● Work request
Please state how many lines of the material contain "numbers", giving nothing but the number.

● Recorded information

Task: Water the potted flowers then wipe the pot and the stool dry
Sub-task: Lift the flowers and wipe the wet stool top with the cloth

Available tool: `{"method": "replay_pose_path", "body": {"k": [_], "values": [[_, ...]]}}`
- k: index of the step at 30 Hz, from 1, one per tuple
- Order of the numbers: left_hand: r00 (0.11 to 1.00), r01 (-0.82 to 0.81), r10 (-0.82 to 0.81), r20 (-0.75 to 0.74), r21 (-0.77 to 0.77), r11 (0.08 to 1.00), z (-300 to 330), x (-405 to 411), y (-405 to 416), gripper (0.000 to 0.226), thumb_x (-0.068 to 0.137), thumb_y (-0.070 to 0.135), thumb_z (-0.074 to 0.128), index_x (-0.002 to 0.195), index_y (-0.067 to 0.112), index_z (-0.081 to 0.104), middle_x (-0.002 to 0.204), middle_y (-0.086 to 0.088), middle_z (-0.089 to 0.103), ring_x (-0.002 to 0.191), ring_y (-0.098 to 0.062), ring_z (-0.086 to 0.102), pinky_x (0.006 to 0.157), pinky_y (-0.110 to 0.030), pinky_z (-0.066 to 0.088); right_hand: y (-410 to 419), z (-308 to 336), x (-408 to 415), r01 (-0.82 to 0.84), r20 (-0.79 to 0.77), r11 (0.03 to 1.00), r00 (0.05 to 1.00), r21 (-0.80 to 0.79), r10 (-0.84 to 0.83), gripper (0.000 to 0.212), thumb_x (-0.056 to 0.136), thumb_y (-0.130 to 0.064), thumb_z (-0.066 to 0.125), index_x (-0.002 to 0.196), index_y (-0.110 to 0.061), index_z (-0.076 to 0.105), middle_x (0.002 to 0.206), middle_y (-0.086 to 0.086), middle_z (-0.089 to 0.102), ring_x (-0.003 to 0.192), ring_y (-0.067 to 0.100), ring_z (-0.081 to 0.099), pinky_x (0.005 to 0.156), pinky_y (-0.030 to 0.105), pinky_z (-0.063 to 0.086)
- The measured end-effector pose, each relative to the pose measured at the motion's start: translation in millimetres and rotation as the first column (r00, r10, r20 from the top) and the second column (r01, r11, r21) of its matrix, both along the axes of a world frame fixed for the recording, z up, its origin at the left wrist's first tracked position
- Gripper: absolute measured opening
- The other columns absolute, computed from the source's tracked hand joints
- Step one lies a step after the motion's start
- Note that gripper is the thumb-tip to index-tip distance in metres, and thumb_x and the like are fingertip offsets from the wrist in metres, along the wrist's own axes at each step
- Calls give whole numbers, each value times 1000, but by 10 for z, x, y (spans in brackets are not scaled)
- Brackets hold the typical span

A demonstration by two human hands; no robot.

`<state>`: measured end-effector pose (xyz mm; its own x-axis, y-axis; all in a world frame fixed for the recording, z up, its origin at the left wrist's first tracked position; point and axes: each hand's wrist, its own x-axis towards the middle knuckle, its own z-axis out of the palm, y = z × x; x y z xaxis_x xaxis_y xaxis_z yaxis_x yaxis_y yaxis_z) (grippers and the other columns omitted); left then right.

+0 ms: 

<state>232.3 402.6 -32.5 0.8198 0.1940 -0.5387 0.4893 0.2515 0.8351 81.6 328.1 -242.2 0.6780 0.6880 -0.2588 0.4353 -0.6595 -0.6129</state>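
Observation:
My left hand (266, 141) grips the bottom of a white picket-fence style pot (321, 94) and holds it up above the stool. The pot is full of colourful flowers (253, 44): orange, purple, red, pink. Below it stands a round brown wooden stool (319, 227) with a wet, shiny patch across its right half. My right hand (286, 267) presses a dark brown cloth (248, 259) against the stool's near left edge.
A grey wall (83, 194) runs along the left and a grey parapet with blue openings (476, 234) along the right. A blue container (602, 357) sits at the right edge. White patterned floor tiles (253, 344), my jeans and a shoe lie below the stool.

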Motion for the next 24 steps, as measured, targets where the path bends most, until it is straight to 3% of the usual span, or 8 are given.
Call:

● Response area
2